[EXERCISE DIRECTIONS]
Your answer must consist of exactly the lines below, starting with the line with "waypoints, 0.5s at" and going on through the line with "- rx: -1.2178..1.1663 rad", and nothing else.

[RECORDS]
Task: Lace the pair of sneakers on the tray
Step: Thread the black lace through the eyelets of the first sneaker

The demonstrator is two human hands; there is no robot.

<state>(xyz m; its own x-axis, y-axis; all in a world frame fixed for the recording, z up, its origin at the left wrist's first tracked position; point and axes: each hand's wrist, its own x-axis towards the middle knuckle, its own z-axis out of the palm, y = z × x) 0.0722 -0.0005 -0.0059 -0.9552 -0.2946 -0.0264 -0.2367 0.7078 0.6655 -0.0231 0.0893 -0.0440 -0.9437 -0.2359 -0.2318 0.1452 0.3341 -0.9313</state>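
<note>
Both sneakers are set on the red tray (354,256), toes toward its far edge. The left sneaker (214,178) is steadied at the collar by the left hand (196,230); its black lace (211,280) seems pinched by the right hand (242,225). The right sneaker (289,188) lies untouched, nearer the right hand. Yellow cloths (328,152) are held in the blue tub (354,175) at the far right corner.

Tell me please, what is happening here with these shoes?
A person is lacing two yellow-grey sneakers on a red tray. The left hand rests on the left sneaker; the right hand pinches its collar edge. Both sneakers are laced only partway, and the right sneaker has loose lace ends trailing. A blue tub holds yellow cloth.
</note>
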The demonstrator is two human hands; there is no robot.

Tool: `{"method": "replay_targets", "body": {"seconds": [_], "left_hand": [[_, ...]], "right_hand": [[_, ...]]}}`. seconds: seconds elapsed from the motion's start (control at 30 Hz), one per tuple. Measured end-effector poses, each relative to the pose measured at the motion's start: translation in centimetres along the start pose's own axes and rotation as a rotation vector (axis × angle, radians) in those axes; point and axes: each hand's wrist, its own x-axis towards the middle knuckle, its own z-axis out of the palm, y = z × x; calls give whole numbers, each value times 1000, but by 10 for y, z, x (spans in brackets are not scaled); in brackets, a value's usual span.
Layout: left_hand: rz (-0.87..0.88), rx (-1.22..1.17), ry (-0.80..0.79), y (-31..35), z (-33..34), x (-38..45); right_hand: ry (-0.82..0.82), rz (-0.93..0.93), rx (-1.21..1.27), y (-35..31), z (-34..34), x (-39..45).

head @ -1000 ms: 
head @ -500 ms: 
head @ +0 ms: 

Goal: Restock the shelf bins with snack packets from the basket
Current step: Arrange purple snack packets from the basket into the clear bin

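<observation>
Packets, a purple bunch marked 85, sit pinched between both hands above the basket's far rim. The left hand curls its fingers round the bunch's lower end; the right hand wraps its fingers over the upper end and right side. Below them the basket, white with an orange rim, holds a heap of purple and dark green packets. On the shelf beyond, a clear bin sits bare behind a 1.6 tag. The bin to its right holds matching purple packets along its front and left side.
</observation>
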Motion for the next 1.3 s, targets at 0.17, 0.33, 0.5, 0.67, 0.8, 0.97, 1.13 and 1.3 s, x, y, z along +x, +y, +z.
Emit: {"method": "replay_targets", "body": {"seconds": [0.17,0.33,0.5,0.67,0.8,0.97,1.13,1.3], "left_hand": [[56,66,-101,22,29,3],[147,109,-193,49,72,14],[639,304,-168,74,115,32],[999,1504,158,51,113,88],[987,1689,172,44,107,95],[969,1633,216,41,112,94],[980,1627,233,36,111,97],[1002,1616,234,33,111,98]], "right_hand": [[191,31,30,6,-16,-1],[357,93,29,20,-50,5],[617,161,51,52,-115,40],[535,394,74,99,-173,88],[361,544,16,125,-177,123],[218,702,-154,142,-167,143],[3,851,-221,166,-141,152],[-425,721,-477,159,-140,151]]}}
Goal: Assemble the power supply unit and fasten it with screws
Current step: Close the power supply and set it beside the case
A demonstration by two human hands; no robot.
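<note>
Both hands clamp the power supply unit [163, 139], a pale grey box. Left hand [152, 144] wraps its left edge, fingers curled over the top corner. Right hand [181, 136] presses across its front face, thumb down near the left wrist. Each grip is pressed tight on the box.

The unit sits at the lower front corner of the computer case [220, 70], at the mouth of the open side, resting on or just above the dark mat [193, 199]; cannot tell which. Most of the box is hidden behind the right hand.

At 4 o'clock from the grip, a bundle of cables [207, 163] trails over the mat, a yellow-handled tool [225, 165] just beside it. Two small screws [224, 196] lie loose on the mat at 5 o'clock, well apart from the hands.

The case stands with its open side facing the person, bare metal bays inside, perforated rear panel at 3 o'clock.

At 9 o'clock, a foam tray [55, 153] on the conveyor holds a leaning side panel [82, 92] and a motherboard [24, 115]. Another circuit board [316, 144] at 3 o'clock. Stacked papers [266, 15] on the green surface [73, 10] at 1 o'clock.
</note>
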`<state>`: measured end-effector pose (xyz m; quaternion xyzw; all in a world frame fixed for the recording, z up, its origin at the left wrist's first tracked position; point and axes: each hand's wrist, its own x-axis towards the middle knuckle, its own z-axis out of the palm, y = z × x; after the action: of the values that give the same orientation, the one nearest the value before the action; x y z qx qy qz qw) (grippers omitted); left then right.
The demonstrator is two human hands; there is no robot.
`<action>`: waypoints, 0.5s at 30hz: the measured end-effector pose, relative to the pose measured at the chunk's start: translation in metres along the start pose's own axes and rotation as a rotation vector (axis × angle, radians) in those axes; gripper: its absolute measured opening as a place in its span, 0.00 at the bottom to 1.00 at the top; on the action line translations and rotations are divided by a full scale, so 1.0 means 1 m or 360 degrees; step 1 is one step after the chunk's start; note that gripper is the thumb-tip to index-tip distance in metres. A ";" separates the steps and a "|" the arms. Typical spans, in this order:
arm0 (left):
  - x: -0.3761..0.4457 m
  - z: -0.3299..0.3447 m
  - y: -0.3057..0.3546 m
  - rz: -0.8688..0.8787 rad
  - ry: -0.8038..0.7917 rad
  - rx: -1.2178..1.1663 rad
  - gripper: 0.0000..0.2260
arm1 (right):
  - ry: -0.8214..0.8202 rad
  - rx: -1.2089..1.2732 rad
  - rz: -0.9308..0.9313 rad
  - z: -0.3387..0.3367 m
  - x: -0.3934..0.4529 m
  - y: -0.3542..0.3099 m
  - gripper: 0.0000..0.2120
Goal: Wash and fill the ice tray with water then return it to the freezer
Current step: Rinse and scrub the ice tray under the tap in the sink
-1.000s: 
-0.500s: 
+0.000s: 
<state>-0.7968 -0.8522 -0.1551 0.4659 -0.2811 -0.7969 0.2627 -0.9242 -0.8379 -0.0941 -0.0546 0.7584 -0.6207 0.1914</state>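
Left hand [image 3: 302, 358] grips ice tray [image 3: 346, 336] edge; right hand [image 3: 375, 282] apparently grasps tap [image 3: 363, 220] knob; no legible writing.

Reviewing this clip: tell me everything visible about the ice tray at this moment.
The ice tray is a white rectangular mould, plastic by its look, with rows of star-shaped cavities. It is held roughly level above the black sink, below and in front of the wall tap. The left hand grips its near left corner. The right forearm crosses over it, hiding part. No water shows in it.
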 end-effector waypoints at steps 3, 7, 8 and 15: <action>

[EXPECTED ANSWER]
`<action>`: waypoints, 0.5s at 30hz: the measured end-effector pose, relative to the pose measured at the chunk's start: translation in metres along the start pose's own axes and rotation as a rotation vector (axis × angle, radians) in those axes; gripper: its absolute measured opening as a place in its span, 0.00 at the bottom to 1.00 at the top; on the action line translations and rotations are divided by a full scale, so 1.0 means 1 m or 360 degrees; step 1 is one step after the chunk's start; note that gripper is the thumb-tip to index-tip distance in metres. A ";" separates the steps and a "|" the arms. Typical spans, in this order:
arm0 (left):
  - x: -0.3761..0.4457 m
  - z: -0.3299..0.3447 m
  - y: -0.3057..0.3546 m
  - rz: -0.8688..0.8787 rad
  - ry: -0.8038..0.7917 rad
  - rx: -1.2178..1.1663 rad

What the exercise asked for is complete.